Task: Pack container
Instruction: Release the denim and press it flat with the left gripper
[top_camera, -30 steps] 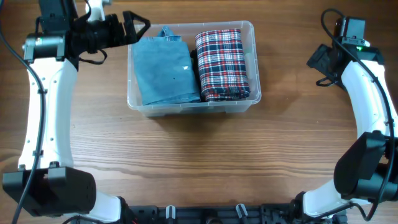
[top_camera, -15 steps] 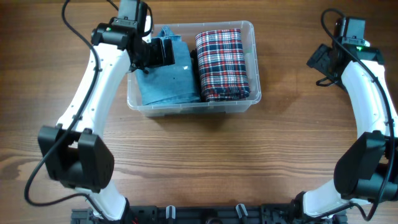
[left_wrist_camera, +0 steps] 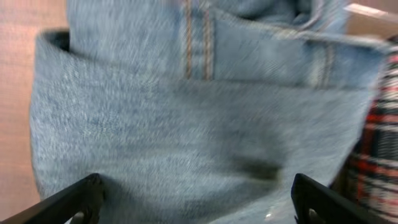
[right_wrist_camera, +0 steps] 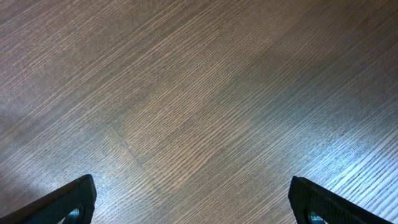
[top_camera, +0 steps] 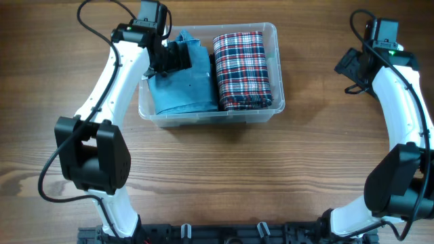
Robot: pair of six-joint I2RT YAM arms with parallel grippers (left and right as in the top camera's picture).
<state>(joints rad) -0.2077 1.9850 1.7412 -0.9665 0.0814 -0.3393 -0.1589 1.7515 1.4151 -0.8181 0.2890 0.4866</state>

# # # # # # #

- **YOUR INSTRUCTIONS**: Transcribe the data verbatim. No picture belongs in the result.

- **SOLUTION TO THIS TASK**:
Task: Pack container
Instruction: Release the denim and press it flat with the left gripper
[top_camera, -30 steps] 
[top_camera, -15 steps] 
[left_wrist_camera, +0 steps] 
[right_wrist_camera, +0 steps] 
[top_camera, +0 steps] 
Robot: pair of six-joint I2RT YAM arms with parallel grippers (left and right as in the top camera's picture).
<state>(joints rad) -0.2077 1.9850 1.7412 -0.9665 0.0814 -0.3393 -0.1589 1.7515 1.4151 -0.8181 0.2890 0.4866</state>

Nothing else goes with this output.